The expected output is the exact lines from the one containing "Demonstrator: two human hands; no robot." through the end of the data, inclusive, and nothing else.

START Records shown

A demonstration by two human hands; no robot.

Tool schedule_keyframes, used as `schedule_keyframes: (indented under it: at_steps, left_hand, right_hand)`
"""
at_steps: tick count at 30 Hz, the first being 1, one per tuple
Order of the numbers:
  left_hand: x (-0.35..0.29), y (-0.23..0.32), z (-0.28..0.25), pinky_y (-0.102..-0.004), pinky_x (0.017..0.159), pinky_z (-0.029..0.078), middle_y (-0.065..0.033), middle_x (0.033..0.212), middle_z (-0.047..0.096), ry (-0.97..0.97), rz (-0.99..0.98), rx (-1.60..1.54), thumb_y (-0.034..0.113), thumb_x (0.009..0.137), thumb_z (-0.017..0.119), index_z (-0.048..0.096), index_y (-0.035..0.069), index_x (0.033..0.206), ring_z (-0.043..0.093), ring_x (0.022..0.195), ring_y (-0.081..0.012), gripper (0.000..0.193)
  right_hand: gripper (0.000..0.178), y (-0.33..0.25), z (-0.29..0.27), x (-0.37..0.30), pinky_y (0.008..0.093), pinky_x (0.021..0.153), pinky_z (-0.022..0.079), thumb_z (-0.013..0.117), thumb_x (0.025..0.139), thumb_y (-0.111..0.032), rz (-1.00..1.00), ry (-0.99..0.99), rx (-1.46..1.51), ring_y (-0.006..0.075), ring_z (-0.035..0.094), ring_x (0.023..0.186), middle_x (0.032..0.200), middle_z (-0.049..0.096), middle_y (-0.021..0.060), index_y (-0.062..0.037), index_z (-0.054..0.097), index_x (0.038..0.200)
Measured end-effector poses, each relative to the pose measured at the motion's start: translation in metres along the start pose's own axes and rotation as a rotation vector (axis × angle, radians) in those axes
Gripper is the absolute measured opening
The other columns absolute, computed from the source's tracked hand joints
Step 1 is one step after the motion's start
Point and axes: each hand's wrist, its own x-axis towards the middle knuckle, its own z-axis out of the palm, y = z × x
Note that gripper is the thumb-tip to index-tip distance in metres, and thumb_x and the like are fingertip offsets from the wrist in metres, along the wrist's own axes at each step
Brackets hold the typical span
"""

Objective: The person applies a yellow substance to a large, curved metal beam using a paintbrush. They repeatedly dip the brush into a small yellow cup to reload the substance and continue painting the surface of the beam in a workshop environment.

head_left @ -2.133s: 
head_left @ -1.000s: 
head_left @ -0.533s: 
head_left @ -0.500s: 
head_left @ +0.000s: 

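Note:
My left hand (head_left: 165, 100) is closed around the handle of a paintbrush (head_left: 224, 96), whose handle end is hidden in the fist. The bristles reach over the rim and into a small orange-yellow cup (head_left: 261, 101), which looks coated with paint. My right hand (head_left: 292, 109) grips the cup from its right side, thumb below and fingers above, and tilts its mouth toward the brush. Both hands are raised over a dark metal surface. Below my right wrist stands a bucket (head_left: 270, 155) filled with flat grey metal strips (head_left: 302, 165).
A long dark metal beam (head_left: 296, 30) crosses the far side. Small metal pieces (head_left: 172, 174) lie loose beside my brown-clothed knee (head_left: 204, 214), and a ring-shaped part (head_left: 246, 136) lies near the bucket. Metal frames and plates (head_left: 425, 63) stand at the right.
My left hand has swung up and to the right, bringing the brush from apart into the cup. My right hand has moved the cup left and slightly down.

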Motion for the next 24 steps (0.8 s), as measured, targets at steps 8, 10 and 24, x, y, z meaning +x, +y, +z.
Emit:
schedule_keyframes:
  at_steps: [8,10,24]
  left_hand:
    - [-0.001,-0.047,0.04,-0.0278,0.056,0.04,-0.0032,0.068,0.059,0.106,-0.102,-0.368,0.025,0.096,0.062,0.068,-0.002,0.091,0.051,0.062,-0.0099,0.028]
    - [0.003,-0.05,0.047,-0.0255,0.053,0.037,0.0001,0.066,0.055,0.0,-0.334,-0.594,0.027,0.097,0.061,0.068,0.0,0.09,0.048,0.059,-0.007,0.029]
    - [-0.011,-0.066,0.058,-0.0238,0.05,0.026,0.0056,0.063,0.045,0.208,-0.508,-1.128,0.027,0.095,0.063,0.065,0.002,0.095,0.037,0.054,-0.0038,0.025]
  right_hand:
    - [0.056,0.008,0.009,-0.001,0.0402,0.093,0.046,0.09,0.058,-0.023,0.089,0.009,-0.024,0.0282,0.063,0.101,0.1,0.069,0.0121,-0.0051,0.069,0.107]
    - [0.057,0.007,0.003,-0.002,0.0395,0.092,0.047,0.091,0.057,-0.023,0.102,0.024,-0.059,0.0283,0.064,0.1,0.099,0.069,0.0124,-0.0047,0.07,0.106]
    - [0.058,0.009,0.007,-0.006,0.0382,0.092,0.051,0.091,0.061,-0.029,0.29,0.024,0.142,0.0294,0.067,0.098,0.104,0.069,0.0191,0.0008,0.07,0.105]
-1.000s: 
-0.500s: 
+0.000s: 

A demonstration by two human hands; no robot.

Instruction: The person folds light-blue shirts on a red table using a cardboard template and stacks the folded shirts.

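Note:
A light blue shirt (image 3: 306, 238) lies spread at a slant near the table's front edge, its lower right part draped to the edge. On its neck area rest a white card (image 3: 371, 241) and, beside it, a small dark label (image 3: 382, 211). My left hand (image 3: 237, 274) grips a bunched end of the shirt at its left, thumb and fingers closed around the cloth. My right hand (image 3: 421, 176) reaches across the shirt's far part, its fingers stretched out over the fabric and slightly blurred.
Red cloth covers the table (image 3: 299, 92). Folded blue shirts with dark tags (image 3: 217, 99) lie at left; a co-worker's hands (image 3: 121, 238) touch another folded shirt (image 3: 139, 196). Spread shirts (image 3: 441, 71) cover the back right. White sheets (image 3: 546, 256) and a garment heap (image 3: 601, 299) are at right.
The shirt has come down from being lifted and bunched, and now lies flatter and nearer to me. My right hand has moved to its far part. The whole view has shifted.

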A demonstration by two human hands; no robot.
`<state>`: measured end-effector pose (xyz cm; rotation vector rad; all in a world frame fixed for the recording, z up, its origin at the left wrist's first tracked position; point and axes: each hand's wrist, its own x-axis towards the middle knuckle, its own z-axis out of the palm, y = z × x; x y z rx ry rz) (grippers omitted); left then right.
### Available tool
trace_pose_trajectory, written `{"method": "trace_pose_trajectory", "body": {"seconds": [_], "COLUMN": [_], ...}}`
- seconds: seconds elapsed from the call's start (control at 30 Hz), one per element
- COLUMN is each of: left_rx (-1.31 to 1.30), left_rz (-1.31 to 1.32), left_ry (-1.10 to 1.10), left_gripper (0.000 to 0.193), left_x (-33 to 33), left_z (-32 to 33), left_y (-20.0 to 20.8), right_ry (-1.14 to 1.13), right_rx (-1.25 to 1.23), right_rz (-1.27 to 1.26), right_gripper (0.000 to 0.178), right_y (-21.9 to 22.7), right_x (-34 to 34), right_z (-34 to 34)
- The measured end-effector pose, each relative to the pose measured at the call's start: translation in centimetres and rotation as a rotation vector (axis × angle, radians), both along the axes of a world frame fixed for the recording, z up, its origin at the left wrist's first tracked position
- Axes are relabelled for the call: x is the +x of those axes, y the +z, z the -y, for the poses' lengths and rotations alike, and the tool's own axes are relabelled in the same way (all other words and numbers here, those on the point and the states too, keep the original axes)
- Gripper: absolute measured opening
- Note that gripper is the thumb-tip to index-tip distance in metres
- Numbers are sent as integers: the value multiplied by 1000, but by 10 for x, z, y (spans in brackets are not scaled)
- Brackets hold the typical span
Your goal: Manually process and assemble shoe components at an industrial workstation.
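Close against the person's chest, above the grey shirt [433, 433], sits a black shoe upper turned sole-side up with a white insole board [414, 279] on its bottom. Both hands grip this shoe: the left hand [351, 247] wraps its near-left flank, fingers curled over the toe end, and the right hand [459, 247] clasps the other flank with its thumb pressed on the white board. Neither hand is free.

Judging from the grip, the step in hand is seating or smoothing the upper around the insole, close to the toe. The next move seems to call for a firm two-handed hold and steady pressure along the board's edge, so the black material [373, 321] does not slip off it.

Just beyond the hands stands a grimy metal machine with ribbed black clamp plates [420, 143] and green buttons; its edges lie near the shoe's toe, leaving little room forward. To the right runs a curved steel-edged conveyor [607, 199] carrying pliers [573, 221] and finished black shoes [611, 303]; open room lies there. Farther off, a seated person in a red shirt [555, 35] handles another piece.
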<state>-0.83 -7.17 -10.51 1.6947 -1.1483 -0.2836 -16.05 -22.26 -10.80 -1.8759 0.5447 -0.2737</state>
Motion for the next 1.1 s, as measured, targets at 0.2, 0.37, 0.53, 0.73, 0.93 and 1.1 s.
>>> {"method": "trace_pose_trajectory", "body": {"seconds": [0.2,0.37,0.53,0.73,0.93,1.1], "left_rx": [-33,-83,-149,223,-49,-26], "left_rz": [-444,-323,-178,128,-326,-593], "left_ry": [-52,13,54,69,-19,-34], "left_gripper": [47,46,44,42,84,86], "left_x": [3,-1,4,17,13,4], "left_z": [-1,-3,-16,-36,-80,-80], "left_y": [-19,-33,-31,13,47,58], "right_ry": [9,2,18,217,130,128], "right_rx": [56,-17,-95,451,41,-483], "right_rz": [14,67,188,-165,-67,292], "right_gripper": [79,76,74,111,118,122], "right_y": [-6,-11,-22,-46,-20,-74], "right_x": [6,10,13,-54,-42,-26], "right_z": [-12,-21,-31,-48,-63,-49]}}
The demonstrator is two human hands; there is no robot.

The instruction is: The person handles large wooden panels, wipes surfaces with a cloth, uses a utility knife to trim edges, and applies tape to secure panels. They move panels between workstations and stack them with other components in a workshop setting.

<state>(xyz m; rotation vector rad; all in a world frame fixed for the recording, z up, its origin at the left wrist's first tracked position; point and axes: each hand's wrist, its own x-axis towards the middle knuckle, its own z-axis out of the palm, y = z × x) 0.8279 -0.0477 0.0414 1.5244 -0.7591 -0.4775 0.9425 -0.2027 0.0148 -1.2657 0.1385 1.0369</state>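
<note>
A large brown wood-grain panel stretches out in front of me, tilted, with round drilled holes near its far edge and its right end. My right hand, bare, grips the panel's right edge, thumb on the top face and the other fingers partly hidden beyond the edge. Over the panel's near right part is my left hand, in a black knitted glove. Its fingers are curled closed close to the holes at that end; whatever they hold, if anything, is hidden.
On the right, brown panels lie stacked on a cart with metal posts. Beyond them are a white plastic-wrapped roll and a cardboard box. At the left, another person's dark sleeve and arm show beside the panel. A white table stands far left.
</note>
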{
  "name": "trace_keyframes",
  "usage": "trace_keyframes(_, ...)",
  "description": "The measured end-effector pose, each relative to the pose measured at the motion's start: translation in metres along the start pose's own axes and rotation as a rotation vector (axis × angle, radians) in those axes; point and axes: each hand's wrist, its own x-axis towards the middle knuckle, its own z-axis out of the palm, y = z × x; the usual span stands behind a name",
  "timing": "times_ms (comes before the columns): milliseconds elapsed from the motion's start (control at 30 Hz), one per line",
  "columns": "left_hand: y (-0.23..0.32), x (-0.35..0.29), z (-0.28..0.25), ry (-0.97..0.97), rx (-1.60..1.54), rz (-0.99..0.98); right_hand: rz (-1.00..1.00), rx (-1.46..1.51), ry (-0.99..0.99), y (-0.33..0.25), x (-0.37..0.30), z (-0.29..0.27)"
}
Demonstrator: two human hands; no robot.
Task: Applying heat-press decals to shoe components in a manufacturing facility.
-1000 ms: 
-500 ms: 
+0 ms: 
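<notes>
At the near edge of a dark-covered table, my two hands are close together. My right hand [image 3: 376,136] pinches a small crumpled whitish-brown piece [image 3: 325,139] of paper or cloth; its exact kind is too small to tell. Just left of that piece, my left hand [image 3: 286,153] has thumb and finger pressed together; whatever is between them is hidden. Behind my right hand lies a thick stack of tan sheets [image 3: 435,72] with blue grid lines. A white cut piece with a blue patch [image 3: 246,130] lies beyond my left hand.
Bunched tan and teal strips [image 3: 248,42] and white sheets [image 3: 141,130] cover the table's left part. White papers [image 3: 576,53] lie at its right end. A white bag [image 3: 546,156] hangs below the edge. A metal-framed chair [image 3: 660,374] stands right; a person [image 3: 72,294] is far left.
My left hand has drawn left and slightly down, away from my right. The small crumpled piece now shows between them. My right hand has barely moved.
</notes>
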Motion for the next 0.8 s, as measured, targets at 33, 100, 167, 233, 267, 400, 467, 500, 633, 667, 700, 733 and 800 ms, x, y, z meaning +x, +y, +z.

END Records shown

**The completed task**:
Demonstrator: two human hands; no robot.
Task: Applying heat-press decals to shoe components in a manufacturing facility.
-1000 ms: 
-500 ms: 
+0 ms: 
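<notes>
At the near edge of a dark-covered table, my two hands are close together. My right hand [image 3: 376,136] pinches a small crumpled whitish-brown piece [image 3: 325,139] of paper or cloth; its exact kind is too small to tell. Just left of that piece, my left hand [image 3: 286,153] has thumb and finger pressed together; whatever is between them is hidden. Behind my right hand lies a thick stack of tan sheets [image 3: 435,72] with blue grid lines. A white cut piece with a blue patch [image 3: 246,130] lies beyond my left hand.
Bunched tan and teal strips [image 3: 248,42] and white sheets [image 3: 141,130] cover the table's left part. White papers [image 3: 576,53] lie at its right end. A white bag [image 3: 546,156] hangs below the edge. A metal-framed chair [image 3: 660,374] stands right; a person [image 3: 72,294] is far left.
My left hand has drawn left and slightly down, away from my right. The small crumpled piece now shows between them. My right hand has barely moved.
</notes>
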Motion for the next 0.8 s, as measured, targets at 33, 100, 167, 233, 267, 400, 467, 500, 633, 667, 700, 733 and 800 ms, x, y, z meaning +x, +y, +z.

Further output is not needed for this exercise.